##### DATA BLOCK #####

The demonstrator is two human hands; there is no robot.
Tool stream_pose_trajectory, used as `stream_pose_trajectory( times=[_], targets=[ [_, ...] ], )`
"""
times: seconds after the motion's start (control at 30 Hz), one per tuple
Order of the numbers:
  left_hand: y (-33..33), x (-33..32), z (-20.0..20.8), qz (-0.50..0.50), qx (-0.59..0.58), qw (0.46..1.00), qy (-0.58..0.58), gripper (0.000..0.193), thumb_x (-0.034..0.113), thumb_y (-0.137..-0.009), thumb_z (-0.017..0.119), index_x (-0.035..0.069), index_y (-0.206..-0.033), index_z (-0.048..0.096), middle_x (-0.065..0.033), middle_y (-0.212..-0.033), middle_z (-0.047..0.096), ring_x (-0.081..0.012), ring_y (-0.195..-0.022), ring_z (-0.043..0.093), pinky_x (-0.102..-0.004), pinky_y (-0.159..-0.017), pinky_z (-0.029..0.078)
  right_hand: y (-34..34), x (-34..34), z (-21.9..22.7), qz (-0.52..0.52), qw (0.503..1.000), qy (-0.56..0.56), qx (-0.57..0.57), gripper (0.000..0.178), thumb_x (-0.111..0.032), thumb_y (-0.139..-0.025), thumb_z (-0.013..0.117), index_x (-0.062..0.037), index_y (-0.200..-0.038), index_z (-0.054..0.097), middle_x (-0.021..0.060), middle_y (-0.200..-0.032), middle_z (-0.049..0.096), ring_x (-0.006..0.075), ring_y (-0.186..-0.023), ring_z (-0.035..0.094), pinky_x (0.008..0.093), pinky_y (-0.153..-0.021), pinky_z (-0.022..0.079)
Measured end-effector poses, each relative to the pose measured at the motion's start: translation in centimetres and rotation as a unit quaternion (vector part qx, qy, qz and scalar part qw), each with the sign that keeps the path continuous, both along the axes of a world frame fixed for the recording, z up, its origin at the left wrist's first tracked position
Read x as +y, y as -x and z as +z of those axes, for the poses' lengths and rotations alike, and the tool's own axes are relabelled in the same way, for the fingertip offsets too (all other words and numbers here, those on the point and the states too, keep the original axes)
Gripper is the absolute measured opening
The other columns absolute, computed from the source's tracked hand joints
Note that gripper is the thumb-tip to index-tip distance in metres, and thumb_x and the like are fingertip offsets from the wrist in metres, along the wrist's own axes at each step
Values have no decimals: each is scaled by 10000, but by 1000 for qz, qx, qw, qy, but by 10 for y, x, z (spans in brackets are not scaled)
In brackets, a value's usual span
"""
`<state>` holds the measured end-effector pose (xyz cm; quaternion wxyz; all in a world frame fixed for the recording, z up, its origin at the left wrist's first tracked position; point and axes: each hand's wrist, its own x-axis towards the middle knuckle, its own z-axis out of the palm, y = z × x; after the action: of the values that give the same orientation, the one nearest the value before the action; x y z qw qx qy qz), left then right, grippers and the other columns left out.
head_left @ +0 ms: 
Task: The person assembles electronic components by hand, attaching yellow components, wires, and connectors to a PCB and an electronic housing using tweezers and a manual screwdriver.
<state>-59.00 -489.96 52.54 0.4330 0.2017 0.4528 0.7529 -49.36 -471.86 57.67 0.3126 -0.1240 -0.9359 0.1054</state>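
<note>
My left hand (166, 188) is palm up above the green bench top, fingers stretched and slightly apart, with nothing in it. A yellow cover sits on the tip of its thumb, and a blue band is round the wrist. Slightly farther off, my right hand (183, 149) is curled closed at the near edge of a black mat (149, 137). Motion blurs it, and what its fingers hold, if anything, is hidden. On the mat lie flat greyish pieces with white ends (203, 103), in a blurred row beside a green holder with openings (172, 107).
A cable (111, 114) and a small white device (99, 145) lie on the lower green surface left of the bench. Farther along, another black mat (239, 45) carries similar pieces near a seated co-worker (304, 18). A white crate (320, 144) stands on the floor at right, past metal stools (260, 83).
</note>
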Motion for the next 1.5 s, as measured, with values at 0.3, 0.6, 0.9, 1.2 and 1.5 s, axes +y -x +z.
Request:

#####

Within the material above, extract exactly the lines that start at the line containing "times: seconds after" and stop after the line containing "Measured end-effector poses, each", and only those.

times: seconds after the motion's start (control at 30 Hz), one per tuple
Order of the numbers:
  left_hand: y (-33..33), x (-33..32), z (-20.0..20.8), qz (-0.50..0.50), qx (-0.59..0.58), qw (0.46..1.00), qy (-0.58..0.58), gripper (0.000..0.193), thumb_x (-0.034..0.113), thumb_y (-0.137..-0.009), thumb_z (-0.017..0.119), index_x (-0.035..0.069), index_y (-0.206..-0.033), index_z (-0.048..0.096), middle_x (-0.065..0.033), middle_y (-0.212..-0.033), middle_z (-0.047..0.096), ring_x (-0.081..0.012), ring_y (-0.195..-0.022), ring_z (-0.043..0.093), pinky_x (-0.102..-0.004), pinky_y (-0.159..-0.017), pinky_z (-0.029..0.078)
  right_hand: y (-34..34), x (-34..34), z (-21.9..22.7), qz (-0.52..0.52), qw (0.503..1.000), qy (-0.56..0.56), qx (-0.57..0.57), gripper (0.000..0.178), thumb_x (-0.111..0.032), thumb_y (-0.139..-0.025), thumb_z (-0.013..0.117), index_x (-0.062..0.037), index_y (-0.200..-0.038), index_z (-0.054..0.097), middle_x (-0.021..0.060), middle_y (-0.200..-0.032), middle_z (-0.049..0.096), ring_x (-0.006..0.075), ring_y (-0.186..-0.023), ring_z (-0.035..0.094), pinky_x (0.008..0.093), pinky_y (-0.153..-0.021), pinky_z (-0.022..0.079)
Measured end-effector poses, each relative to the pose measured at the motion's start: translation in centimetres and rotation as a unit quaternion (vector part qx, qy, qz and scalar part qw), each with the sign that keeps the path continuous, both along the axes of a world frame fixed for the recording, z up, its origin at the left wrist's first tracked position

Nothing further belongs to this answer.